- [WORK TO BE COMPLETED]: Omit the images and return the remaining entries unchanged.

- [MATERIAL FOR THE TASK]:
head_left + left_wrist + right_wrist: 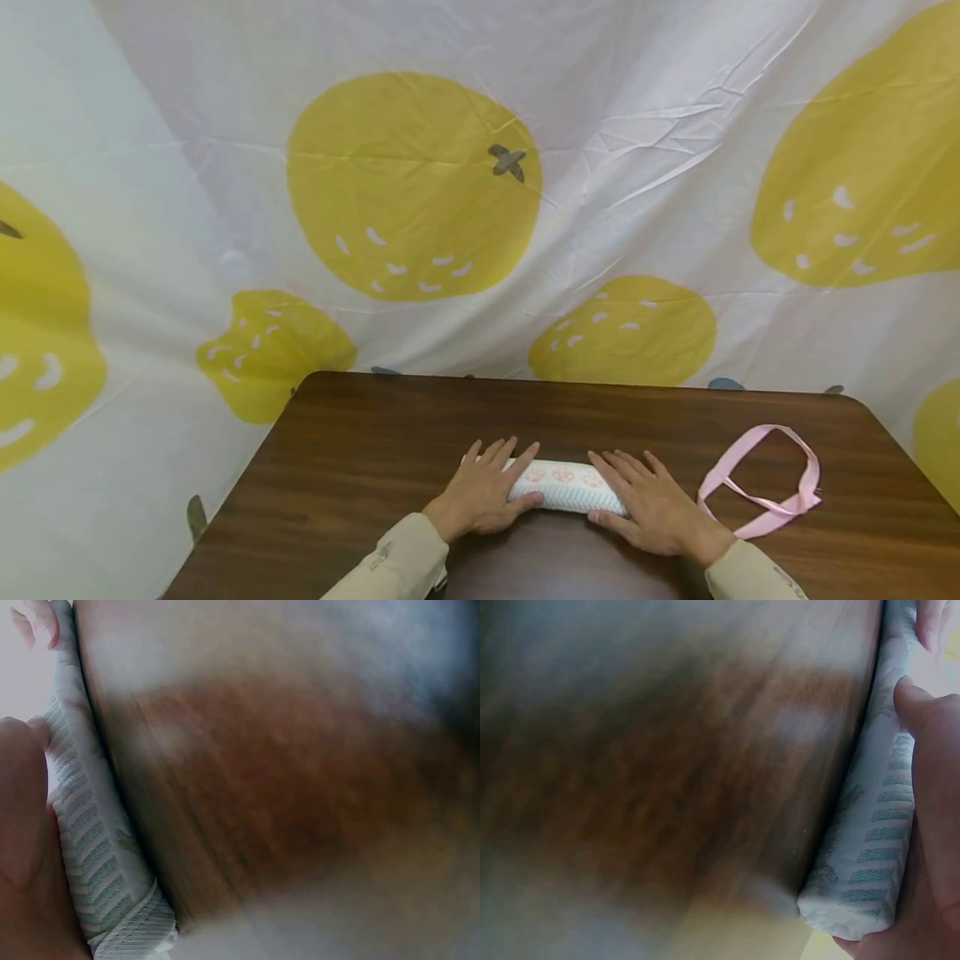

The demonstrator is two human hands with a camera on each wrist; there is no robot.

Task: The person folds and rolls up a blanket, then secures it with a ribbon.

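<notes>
A rolled white cloth (564, 486) with pale blue stripes and pink round motifs lies crosswise near the table's front. My left hand (486, 493) rests over its left end, fingers spread and stretched toward the far side, thumb along the near side. Over the right end lies my right hand (651, 507) in a mirrored pose, fingers also straight. In the left wrist view the roll (94, 825) shows a ribbed weave and a folded end. The right wrist view shows the roll's (870, 847) other end beside my palm. Under the hands, both ends are hidden from the head view.
To the right of my right hand, a loop of pink ribbon (798, 504) lies on the brown wooden table (390, 425). Behind and left of the table hangs a white curtain (585, 225) printed with large yellow fruit.
</notes>
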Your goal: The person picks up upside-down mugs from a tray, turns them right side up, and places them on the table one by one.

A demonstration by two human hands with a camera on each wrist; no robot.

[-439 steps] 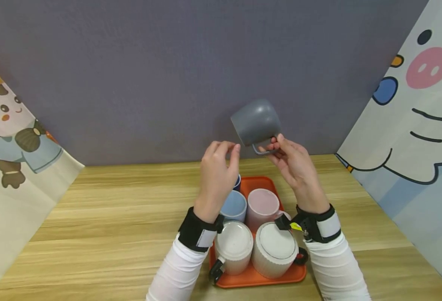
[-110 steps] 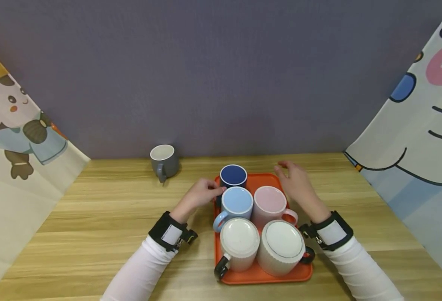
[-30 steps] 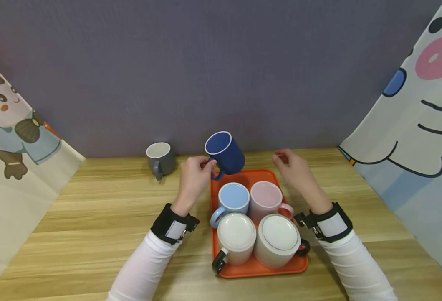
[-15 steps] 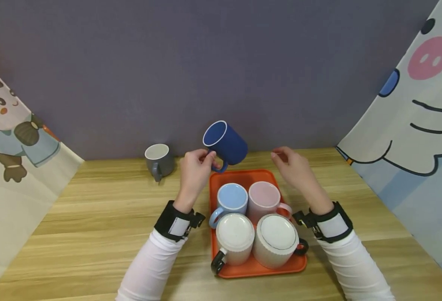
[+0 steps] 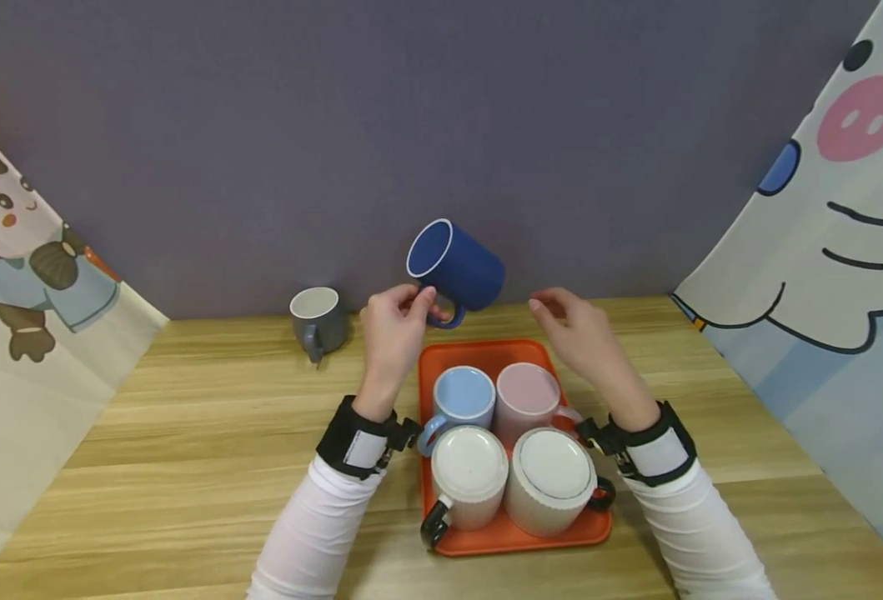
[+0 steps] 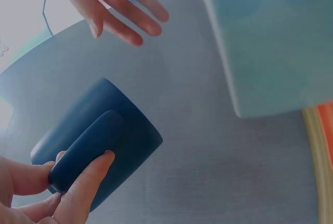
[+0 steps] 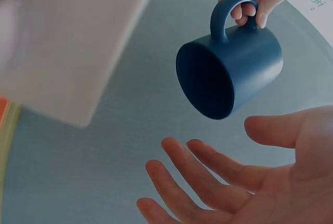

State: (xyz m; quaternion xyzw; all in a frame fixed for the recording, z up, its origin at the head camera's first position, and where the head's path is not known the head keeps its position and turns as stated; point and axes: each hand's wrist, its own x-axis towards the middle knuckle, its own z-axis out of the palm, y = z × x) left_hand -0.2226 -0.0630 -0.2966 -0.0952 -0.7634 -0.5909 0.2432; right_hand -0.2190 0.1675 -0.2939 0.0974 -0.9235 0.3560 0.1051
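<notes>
My left hand point(image 5: 394, 333) pinches the handle of a dark blue mug point(image 5: 467, 271), holding it tilted above the back of an orange tray point(image 5: 479, 354). In the head view the mug's white-ringed end points up and left. The right wrist view shows its dark open mouth turned toward my right hand point(image 7: 250, 182). That hand, fingers spread and palm up, holds nothing and hovers just right of the mug. A light blue mug point(image 5: 465, 393), a pink mug point(image 5: 529, 392) and two white mugs with black handles, one left point(image 5: 471, 475) and one right point(image 5: 552, 479), stand upside down on the tray.
A grey mug point(image 5: 321, 325) with a white inside stands upright at the back left of the wooden table point(image 5: 208, 450). Behind it rises a grey wall panel point(image 5: 261, 167). Cartoon-printed sheets flank both sides.
The grey mug was set down upright at left. My left hand took the dark blue mug off the tray and raised it, tilting it further. My right hand has come slightly closer.
</notes>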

- [SOLUTION BELOW]:
head_left + left_wrist + right_wrist: 

The demonstrator is two human hands with a camera on each wrist; there is no robot.

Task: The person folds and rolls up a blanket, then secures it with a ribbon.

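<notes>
A rolled white cloth (564, 486) with pale blue stripes and pink round motifs lies crosswise near the table's front. My left hand (486, 493) rests over its left end, fingers spread and stretched toward the far side, thumb along the near side. Over the right end lies my right hand (651, 507) in a mirrored pose, fingers also straight. In the left wrist view the roll (94, 825) shows a ribbed weave and a folded end. The right wrist view shows the roll's (870, 847) other end beside my palm. Under the hands, both ends are hidden from the head view.
To the right of my right hand, a loop of pink ribbon (798, 504) lies on the brown wooden table (390, 425). Behind and left of the table hangs a white curtain (585, 225) printed with large yellow fruit.
</notes>
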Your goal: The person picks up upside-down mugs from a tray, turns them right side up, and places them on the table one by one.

A demonstration by two human hands with a camera on each wrist; no robot.

[-439 steps] 
[-110 steps] 
[-30 steps] 
[-15 steps] 
[+0 steps] 
[+0 steps] 
[+0 steps] 

State: (xyz m; quaternion xyzw; all in a frame fixed for the recording, z up, its origin at the head camera's first position, and where the head's path is not known the head keeps its position and turns as stated; point and axes: each hand's wrist, its own x-axis towards the middle knuckle, its own z-axis out of the palm, y = z × x) left_hand -0.2226 -0.0630 -0.2966 -0.0952 -0.7634 -0.5909 0.2432; right_hand -0.2190 0.1675 -0.2939 0.0974 -0.9235 0.3560 0.1051
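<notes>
My left hand point(image 5: 394, 333) pinches the handle of a dark blue mug point(image 5: 467, 271), holding it tilted above the back of an orange tray point(image 5: 479, 354). In the head view the mug's white-ringed end points up and left. The right wrist view shows its dark open mouth turned toward my right hand point(image 7: 250, 182). That hand, fingers spread and palm up, holds nothing and hovers just right of the mug. A light blue mug point(image 5: 465, 393), a pink mug point(image 5: 529, 392) and two white mugs with black handles, one left point(image 5: 471, 475) and one right point(image 5: 552, 479), stand upside down on the tray.
A grey mug point(image 5: 321, 325) with a white inside stands upright at the back left of the wooden table point(image 5: 208, 450). Behind it rises a grey wall panel point(image 5: 261, 167). Cartoon-printed sheets flank both sides.
The grey mug was set down upright at left. My left hand took the dark blue mug off the tray and raised it, tilting it further. My right hand has come slightly closer.
</notes>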

The exercise has been completed.